- [What needs to be done]:
Transcribe the listing exactly, skipping every picture.
▶
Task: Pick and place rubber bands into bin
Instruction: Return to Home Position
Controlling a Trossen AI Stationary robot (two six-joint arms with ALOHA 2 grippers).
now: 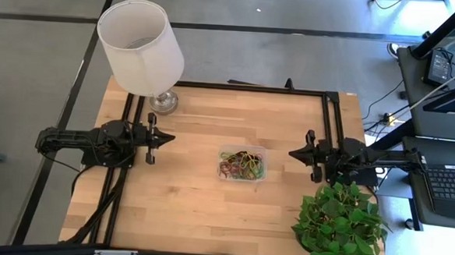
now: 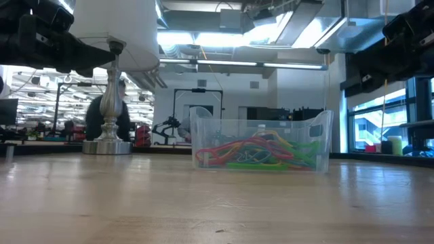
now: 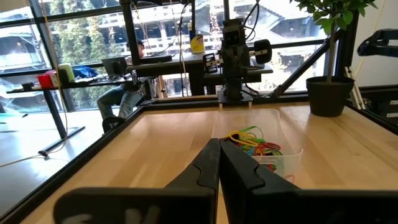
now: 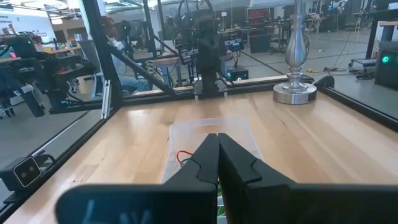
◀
- [Answer section]:
Task: Pick and place rubber bands into bin
Instruction: Return to Home Position
Controlling a Trossen AI Stationary robot (two six-joint arms with ALOHA 2 grippers).
now: 
now: 
now: 
now: 

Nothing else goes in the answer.